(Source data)
┌──

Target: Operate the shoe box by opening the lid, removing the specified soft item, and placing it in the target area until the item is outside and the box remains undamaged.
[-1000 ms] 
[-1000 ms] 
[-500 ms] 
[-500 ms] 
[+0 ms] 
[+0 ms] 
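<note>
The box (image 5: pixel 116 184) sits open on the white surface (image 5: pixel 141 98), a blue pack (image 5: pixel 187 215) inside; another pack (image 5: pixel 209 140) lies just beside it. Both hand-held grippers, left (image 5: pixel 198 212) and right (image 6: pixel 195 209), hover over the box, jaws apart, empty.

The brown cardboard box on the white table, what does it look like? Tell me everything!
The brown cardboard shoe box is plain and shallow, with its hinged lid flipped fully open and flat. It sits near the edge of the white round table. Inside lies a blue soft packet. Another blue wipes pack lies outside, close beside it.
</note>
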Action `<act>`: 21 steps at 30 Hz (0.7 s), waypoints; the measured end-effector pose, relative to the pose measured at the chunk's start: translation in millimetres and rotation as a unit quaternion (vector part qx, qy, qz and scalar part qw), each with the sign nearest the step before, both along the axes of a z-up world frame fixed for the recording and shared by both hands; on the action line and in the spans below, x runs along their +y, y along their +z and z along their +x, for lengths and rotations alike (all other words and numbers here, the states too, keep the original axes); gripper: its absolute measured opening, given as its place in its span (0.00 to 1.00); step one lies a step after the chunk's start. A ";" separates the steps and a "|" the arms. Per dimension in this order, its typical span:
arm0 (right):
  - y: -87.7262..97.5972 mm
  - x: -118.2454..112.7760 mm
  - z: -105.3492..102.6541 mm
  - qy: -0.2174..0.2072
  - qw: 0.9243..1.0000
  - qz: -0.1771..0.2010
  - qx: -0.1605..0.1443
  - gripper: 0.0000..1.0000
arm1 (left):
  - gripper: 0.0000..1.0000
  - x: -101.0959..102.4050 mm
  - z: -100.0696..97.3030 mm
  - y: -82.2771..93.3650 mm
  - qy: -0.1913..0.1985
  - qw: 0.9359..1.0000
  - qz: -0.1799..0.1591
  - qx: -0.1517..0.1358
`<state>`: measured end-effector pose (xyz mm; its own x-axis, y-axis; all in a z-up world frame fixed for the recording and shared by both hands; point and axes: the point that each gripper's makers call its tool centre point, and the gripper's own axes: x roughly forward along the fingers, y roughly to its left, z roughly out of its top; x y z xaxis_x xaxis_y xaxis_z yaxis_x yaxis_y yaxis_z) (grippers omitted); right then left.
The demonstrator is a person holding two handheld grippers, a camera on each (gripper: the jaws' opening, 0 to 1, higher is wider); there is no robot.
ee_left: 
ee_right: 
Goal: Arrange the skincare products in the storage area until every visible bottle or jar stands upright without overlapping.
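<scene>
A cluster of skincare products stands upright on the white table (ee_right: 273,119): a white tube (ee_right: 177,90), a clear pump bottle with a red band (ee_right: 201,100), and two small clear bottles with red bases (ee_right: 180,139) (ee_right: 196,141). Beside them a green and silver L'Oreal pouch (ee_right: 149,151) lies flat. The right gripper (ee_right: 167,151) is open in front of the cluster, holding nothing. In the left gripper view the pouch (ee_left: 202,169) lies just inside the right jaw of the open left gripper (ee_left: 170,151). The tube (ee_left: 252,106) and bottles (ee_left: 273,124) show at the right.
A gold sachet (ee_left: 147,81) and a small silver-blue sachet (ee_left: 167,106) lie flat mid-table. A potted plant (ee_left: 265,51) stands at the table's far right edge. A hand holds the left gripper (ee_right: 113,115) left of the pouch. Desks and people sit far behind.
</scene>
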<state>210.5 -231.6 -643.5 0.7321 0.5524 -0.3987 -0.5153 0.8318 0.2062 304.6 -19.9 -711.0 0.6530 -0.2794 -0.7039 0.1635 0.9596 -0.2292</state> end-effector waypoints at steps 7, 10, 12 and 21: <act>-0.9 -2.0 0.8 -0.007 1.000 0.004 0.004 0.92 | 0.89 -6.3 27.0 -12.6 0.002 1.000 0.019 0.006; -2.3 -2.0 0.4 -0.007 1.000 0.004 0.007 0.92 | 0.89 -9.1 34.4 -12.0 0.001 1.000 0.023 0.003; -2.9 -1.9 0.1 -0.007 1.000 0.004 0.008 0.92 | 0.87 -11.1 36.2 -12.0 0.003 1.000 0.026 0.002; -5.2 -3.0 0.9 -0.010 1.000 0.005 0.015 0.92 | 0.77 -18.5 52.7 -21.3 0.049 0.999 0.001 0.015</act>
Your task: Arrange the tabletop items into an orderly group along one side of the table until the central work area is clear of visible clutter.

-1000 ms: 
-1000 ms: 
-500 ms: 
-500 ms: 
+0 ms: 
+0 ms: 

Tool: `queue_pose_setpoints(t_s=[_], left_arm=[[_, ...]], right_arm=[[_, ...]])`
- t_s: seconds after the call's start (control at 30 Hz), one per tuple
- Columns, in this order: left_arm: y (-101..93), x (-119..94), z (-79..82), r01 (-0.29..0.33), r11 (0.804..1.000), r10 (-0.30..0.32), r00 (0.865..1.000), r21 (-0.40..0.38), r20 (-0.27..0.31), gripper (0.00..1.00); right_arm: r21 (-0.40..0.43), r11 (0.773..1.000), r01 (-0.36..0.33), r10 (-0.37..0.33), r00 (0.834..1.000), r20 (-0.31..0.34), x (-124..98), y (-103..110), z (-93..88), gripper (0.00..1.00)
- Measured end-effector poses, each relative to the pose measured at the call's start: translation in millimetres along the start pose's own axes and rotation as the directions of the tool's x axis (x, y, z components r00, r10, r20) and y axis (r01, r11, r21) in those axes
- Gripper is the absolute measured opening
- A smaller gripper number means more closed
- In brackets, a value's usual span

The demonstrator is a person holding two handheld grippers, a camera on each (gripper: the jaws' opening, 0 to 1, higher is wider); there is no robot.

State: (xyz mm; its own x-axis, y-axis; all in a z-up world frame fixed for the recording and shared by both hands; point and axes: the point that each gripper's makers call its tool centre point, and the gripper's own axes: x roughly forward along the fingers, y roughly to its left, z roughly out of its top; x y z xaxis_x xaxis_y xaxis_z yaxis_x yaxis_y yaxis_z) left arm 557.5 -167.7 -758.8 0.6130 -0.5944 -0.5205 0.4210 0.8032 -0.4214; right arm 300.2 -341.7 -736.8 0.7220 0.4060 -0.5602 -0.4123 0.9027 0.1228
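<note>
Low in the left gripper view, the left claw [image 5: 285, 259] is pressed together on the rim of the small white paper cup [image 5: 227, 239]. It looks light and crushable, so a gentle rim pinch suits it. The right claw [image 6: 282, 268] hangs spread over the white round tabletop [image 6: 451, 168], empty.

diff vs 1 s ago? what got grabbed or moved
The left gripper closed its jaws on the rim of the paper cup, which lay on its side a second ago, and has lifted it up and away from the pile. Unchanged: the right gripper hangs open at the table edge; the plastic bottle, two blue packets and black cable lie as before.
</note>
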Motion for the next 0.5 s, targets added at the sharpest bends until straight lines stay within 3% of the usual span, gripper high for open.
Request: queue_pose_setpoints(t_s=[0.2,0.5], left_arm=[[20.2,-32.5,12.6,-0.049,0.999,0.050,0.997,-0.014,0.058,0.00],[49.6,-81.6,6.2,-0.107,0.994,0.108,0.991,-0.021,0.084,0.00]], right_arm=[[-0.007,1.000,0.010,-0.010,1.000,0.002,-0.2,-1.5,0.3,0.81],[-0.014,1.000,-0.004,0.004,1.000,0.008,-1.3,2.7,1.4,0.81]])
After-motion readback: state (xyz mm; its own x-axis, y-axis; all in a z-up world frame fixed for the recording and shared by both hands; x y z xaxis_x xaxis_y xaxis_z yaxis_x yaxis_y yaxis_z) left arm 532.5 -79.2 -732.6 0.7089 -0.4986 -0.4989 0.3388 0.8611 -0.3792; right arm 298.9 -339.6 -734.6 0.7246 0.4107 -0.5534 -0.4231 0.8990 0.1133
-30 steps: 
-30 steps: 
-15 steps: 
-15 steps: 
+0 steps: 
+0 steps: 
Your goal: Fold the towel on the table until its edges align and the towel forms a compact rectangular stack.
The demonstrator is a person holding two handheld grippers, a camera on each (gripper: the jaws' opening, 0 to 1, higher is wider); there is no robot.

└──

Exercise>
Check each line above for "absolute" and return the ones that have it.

Task response>
Action `<act>`: 21 steps at 30 Hz (0.7 s), waypoints; the measured end-effector pose, relative to the pose measured at the chunk's start: translation in millimetres and rotation as a unit quaternion (vector part qx, qy, qz and scalar part qw), each with the sign nearest the step before, both along the axes of a z-up world frame fixed for the recording and shared by both hands; on the action line and in the spans below, x runs along their +y, y along their +z and z along their +x, for lengths and rotations alike (all other words and numbers here, the states too, keep the original axes); gripper: its absolute measured opening, given as its place in its span (0.00 to 1.00); step one lies a step after the chunk's start. A ";" separates the steps and a "|" the arms. Per dimension in this order, its typical span:
- Gripper is the absolute measured opening

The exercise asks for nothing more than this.